KafkaPublisher

Intentionally best-effort publishing - but tries really hard not to lose messages. Possible to lose or duplicate a message on crash or error. If kafka errors or is unavailable, falls back to writing messages to the filesystem until kafka available again.

Queues messages in memory. Worker attempts to publish to kafka topic with fixed retries. When kafka publish retries exhausted, switch to writing messages to filesystem until kafka available again. Tries to write to filesystem with limited retries before logging error and discarding. Periodically retries connecting to kafka in background.
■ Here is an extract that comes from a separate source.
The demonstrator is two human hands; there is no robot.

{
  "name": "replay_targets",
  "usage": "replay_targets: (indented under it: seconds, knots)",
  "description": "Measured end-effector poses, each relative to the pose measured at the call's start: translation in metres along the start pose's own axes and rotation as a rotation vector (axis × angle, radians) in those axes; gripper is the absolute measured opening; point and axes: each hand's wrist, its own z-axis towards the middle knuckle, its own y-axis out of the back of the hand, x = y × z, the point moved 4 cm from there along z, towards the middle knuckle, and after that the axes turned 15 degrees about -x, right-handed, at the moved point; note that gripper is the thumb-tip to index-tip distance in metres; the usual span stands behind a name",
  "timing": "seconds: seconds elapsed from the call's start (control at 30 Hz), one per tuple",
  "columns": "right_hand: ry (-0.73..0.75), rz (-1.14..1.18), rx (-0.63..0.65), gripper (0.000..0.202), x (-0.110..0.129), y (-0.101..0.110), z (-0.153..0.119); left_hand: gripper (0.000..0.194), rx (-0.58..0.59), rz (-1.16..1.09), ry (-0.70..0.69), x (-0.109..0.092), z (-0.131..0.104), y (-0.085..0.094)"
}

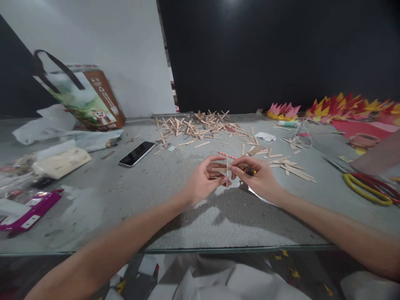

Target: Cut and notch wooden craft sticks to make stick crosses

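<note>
Two crossed wooden craft sticks (227,175) are held over the middle of the table. My left hand (204,177) grips them from the left, with its fingertips at the upper and lower ends of the upright stick. From the right, my right hand (253,173) pinches the middle where the sticks cross. Whether the two sticks are joined is hidden by the fingers. Just behind the hands lies a red-and-white striped straw (225,155). A small dark and yellow object (250,171) shows by my right hand, partly hidden.
A heap of craft sticks (193,127) lies behind, with loose sticks (296,171) to the right. Scissors (367,189) lie at the right, near paper crowns (340,109). A phone (137,154), a bag (90,100) and plastic packets (34,208) occupy the left.
</note>
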Motion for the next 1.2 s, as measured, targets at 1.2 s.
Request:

When successful, immediately switches back to publishing to kafka.

Partitioning:

The node-rdkafka lib, or more correctly librdkafka does not compute partitions from key exactly the same as kafka-console-publisher kafka/utils.partitioner, murmur2-partitioner, or no-kafka libs, see issue. This library currently utilizes the murmur2-partitioner library to specify the partition overriding the librdkafka partitioner when a key is specified on publish.

Future:

When kafka recovers, start background job to load messages from filesystem into kafka. Messages written to filesystem may be published to kafka out-of-order with respect to current messages being published.

Log and discard message if

bad key - (null, undefined, Boolean, Symbol) must be (string, number, object)
bad value - not JSON object
message too large - written to '.largeMesg.fallback.log'

Requirements

Node 10+

Getting started

npm i kafka-publisher --save

Usage

import { KafkaPublisher } from 'kafka-publisher'

const options = {
  // comma delimited list of seed brokers
  connectionString: '127.0.0.1:9092',
  defaultTopic: 'someTopicName'
}
const kp = new KafkaPublisher(options)

const key = 'someKey'
const message = { foo: 'bar', bar: 'baz' }

// queuing messages is synchronous
// asynchronously send/persist/retry in background
// if retries exhausted, falls-back to appending to a file,
// when kafka available, continues publishing to kafka

// queue a message
kp.queue(key, message)

Methods

KafkaPublisher(options) - constructor, creates publisher and client
init() - initializes kafka, connecting to broker, returns promise, but should not await if utilizing fallback
shutdown() - closes the kafka connection, returns promise
queue(key, message[, topic]) - queue a message for publishing to kafka, the defaultTopic will be used unless topic is provided
queueMessages([{key, message[, topic]}, ...]) - queue an array of messages for publishing to kafka, the defaultTopic will be used unless topic is provided
getStatistics() - gets all statistics, should be exposed via a REST endpoint
resetStatistics() - resets all statistics, should be exposed via a REST endpoint

Options

The only required option is 'connectionString'. Other options generally have reasonable defaults.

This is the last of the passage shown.